Intended as a propaganda film , the mayor 's (Fernand Ledoux ) words echo to the priest's at the end of William Wyler's « Mrs Miniver « (1942) ; trying to tell at once a family chronicle and a summary of 70 years of French history, Duvivier was blamed because he forgot vital moments such as the Dreyfus affair and the 1936 Front Populaire : yet,for the latter , the director's « la belle équipe « (1936) caught this period zeitgeist as no other film did .And a short sequence shows Hitler writing « Mein kampf » circa 1924 ....

Duvivier's legendary pessimism is not abiding but occasionally surfaces :people rejoice as WW1 finally comes to an end , but simultaneously the schoolteacher and his wife learn that their son was killed in action ; ominous coincidence ,the captain who waves the pilot away as he takes off is played by Robert le Vigan, an excellent actor but a future collaborator in the occupation days,unwittingly ironical .The students celebrate their degrees but they turn the radio on, just to hear Hitler's threatening voice .

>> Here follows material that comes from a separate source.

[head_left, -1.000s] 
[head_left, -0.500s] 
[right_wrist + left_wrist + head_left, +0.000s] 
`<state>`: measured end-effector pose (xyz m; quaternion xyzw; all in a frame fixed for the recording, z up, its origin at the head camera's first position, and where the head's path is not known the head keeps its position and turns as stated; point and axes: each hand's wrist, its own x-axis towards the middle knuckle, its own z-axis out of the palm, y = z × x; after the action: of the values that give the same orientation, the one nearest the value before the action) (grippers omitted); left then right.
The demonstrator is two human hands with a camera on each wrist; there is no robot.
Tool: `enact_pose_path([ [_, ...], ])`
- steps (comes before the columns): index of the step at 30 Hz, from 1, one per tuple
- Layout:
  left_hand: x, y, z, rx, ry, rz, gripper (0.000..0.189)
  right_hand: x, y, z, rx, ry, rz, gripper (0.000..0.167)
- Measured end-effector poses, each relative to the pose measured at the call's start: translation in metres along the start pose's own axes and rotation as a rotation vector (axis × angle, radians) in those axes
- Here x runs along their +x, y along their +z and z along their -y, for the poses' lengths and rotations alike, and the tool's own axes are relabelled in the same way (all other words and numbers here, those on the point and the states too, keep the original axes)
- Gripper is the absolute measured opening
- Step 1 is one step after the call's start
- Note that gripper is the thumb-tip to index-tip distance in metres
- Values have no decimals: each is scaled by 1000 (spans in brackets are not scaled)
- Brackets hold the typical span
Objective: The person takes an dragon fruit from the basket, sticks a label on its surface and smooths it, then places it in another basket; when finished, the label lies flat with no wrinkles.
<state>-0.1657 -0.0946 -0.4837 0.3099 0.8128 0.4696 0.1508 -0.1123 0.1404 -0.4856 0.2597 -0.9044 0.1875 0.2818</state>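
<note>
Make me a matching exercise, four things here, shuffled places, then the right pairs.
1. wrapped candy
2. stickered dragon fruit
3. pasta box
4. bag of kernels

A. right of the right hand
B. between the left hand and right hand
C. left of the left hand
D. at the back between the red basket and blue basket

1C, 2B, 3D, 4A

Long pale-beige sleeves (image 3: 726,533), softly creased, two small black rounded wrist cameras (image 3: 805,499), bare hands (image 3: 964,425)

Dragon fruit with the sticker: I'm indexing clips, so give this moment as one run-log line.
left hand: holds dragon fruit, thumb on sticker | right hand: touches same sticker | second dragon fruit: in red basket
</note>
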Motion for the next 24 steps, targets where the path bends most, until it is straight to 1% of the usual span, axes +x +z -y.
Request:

The son who has made great achievements in Africa (Louis Jouvet) has turned into a tired,embittered man, who does not care about honors anymore .

It's a sprawling movie, but now and then , Duvivier's touch can be felt;Raimu and Suzy Prim are the stand-outs .The former is first a womanizer ,who takes his self-righteous nephews to a belle epoque cabaret where they share a table with a girl of easy virtue ; it is a very funny moment ,to rival the best of Guitry .The old beau , ruined because he bought the Soviet loans , becomes a concierge ,then runs a hotel where he welcomes the immigrants ,which make some people moan and groan , a subject still relevant today. Prim portrays an old maid, who sacrificed her youth for the sake of her siblings , becomes a devoted nurse, working night and day during WW1 and is awarded the Légion D' Honneur , the director's feminist side.

Even though it does not make it as a whole, every Duvivier 's buff must see the restored version, a vast improvement on the digest one.